The NSA employee claimed that such “overcollection” of US
data occurs routinely, but is regularly reported to overseers,
and the ‘selector’ search mechanisms are modified to produce
results more relevant to catching actual terror suspects.
In response to the revelations, NSA spokesperson Judith A. Emmel
told The Times that the agency “collects only what it is
explicitly authorized to collect,” and that its targets are
“foreign powers and their agents, foreign organizations,
foreign persons or international terrorists.”
Earlier this week, Obama also staunchly defended the NSA.
“We don't have a domestic spying program. What we do have are
some mechanisms where we can track a phone number or an email
address that we know is connected to some sort of terrorist
threat,” the President said on the Tonight Show.
The validity of those statements seems to hinge on a somewhat
narrow and self-defined meaning of what it is to “collect”
data and to “target.”
Assuming that NSA agents work exclusively in good faith and never
break regulations, it is plausible that they “collect”

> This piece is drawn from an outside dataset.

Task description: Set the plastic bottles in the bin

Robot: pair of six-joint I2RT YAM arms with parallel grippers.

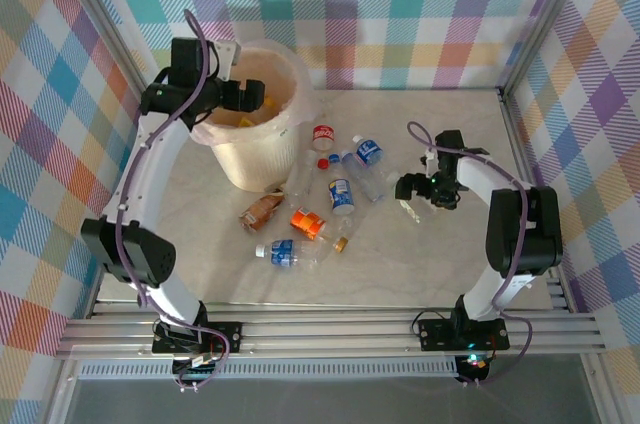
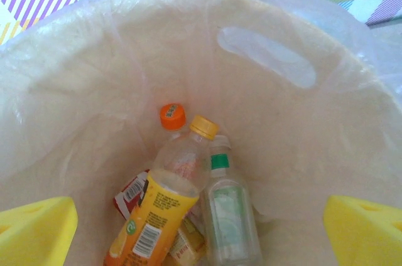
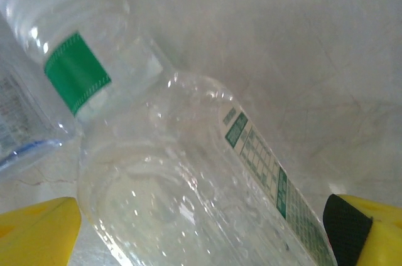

only information from suspects, and that US individuals are never
“targeted.” That is, their names are never typed in as
‘selectors.’
But in a more general way, it is also clear that even the most
honest-minded NSA staff will possess information relating to
millions of innocent Americans, which they are not legally
allowed to read, and that this information will be accessed on a
routine basis - without any legal or practical supervision.